In summary, we revealed that FGF-Xbra signaling induces the expression of PV.1, which functions as a neural repressor.

 

RESULTS

bFGF treatment induces PV.1 expression in ectodermal explants of Xenopus embryos

Various studies have demonstrated that FGF signaling inhibits the BMP signal cascade via the phosphorylation of the Smad1 linker region (10). Although the suppression of BMP signaling is usually sufficient to induce neurogenesis in the ectoderm, basic FGF (bFGF) or embryonic FGF (eFGF) treatment does not commonly lead to neurogenesis in ectodermal explants of Xenopus embryos (9). To re-examine the role of FGF in the neurogenesis of the Xenopus ectoderm, we analyzed which genes are regulated by FGF stimulation. As shown in Fig. 1A, basic FGF treatment significantly induced the expression of mesodermal genes, including Xbra and actin. However, bFGF treatment did not induce neural markers including NCAM, Krox20, and OTX2, at the tadpole stage, although Zic3 was slightly induced at stage 12. Interestingly, bFGF treatment induced PV.1 expression, which was not expected. The PV.1 is known as a transcriptional repressor and a downstream target of BMP signaling, where it acts as a neural suppressor. Based on these data, we established a hypothesis that FGF signaling does not induce neurogenesis, because FGF increases PV.1 expression even though the FGF-Erk signaling pathway inhibits BMP signaling. We then performed a cycloheximide (CHX) assay to investigate whether bFGF signaling directly induces PV.1 expression. The CHX is an inhibitor of protein synthesis and is generally used to discriminate direct and indirect effects of a given signaling pathway (13). The treatment with bFGF increased PV.1 expression, but CHX treatment abolished this increase (Fig. 1B). In addition, Zic3 expression was induced by bFGF but was not altered in CHX-treated ectodermal explants, compared to the control. These data suggest that bFGF indirectly increases PV.1 expression.

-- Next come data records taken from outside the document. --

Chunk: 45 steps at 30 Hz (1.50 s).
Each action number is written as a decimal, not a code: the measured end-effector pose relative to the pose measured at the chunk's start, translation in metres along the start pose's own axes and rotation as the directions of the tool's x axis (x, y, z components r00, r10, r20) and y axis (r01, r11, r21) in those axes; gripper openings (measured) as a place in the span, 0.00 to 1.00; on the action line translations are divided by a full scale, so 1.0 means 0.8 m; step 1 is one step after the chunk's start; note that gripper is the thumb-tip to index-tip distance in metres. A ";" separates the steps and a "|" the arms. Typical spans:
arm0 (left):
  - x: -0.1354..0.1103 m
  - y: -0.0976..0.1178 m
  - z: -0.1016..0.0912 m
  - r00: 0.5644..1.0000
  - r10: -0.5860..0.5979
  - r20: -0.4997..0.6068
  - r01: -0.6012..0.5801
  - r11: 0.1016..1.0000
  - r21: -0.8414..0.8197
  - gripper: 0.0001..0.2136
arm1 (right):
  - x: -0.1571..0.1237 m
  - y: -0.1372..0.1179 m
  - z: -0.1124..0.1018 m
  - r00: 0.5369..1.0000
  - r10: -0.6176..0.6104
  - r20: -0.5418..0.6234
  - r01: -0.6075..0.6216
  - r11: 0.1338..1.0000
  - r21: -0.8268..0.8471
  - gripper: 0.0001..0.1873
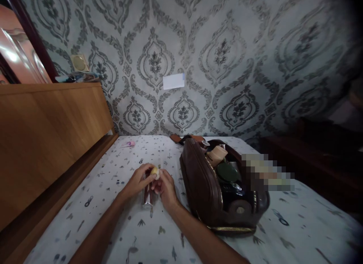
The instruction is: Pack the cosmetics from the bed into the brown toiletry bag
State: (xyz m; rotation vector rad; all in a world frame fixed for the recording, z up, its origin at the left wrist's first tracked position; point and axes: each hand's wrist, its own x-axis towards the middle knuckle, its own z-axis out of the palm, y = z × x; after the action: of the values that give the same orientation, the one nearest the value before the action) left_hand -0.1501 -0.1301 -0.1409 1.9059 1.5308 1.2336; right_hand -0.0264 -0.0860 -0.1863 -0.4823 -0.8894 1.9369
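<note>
Both my hands meet over the patterned bedsheet (pixel 119 226). My left hand (pixel 138 181) is closed around the upper part of a dark reddish tube-like container (pixel 148 198) whose lower end lies toward me. My right hand (pixel 165 188) pinches a small pale yellow cap or ball (pixel 155 172) at the container's top, fingers curled. An open brown leather pouch (pixel 204 188) lies just right of my right hand, holding a dark green round item (pixel 227 172), a beige item (pixel 217 155) and other small things.
A wooden headboard (pixel 51 139) runs along the left. A small pink object (pixel 131 143) lies on the sheet near the wall. Patterned wallpaper with a white paper slip (pixel 173 81) is ahead. Dark furniture (pixel 312 150) stands at the right.
</note>
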 end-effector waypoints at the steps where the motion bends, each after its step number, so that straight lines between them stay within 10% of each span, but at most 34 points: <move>1: 0.000 0.001 0.000 1.000 0.002 0.003 -0.002 1.000 0.001 0.12 | 0.000 0.000 0.000 1.000 -0.001 0.001 0.001 1.000 -0.002 0.23; 45: -0.001 0.002 -0.004 0.999 0.007 0.036 -0.008 1.000 0.019 0.12 | 0.002 0.003 -0.002 1.000 -0.011 -0.003 0.011 1.000 0.028 0.24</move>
State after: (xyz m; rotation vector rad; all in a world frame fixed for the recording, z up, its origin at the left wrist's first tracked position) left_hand -0.1520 -0.1318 -0.1385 1.9373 1.5239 1.1861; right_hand -0.0275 -0.0845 -0.1888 -0.4629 -0.8605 1.9354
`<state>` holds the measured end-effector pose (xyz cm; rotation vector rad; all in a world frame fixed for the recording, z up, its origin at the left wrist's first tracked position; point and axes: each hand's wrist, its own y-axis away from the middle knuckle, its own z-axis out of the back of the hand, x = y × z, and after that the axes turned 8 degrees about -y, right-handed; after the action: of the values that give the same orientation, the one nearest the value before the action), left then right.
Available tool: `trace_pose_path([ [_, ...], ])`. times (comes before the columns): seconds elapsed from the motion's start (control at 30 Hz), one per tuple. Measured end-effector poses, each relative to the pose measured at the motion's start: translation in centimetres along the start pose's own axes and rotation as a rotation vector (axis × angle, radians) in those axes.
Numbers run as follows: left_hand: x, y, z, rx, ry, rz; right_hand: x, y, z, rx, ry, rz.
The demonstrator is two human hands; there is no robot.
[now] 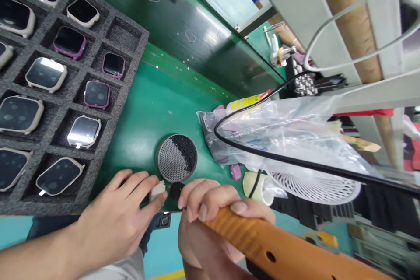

Fig. 1.bFGF induces PV.1 expression. (A) Ectodermal explants were dissected at stage 8 and incubated in animal cap media containing bFGF (50 ng/ml) until stage 11 or 24. The relative gene expression was analyzed by RT-PCR. (B) Ectodermal explants were dissected at stage 8 and incubated in animal cap media containing either bFGF alone or bFGF and CHX (5 ng/ml) until stage 11. The relative gene expression was analyzed by RT-PCR. The graph indicates the band intensity of PV.1 (right panel). ODC, loading control; no RT, control reaction without reverse transcriptase; WE, whole-embryo positive control; Xbra, pan-mesoderm marker; chordin, dorsal mesoderm marker; PV.1, GATA2, and XVent-1a, ventral-specific markers; Zic3, early neural marker; NCAM, pan-neural marker; OTX2, anterior neural marker; HoxB9, posterior neural marker; Krox20, mid-brain marker; muscle actin (M. Actin), late dorsal mesoderm marker.

Taken together, we showed that bFGF treatment does not cause neurogenesis in ectodermal explants and that bFGF unexpectedly increases PV.1 expression in an indirect manner.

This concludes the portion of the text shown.